▶ What this task involves
All pictures must be left out as you transcribe the lines from the first line of the data to the line containing "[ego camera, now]", both included.

Provided data START

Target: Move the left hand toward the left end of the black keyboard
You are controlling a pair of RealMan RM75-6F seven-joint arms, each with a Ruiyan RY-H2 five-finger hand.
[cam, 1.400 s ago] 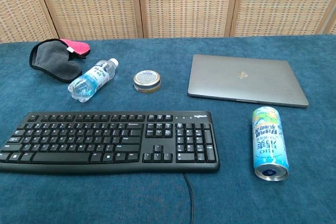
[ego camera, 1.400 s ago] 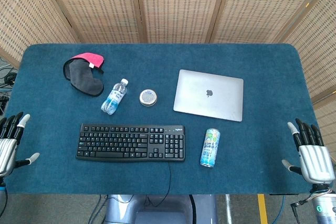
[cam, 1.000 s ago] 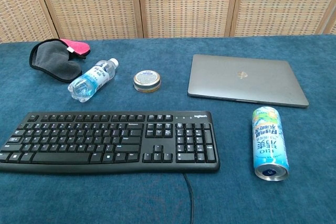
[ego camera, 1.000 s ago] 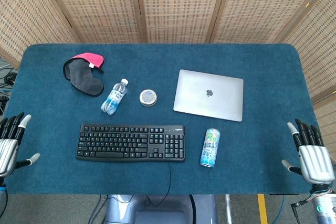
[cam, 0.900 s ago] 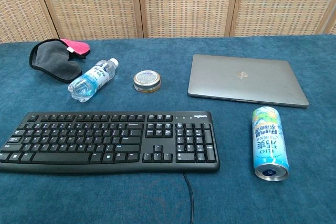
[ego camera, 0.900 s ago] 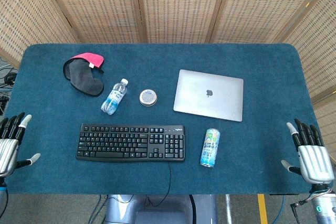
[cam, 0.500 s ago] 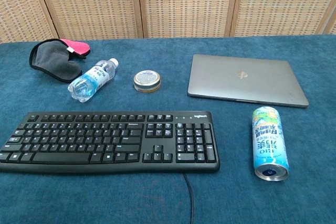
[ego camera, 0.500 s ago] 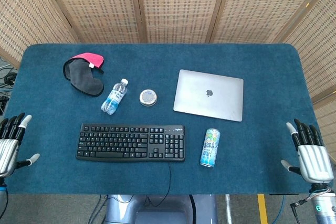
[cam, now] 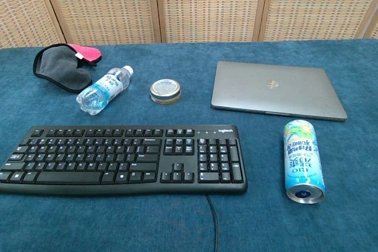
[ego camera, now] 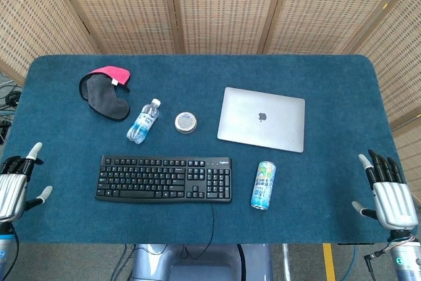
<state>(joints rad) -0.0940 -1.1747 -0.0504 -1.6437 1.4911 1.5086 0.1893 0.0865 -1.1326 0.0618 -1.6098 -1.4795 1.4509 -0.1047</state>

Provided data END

▶ Written response
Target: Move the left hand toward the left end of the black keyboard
You are controlling a pair of RealMan RM75-6F seven-joint arms, each with a Ruiyan RY-H2 five-finger hand.
[cam, 1.400 s ago] 
[ego camera, 1.400 s ago] 
[cam, 1.000 s ago] 
[ego camera, 1.000 s ago] 
[cam, 0.900 s ago] 
[ego camera, 0.900 s ago] 
[cam, 0.500 s ago] 
[ego camera, 0.500 s ago] 
[cam, now] 
[ego camera, now] 

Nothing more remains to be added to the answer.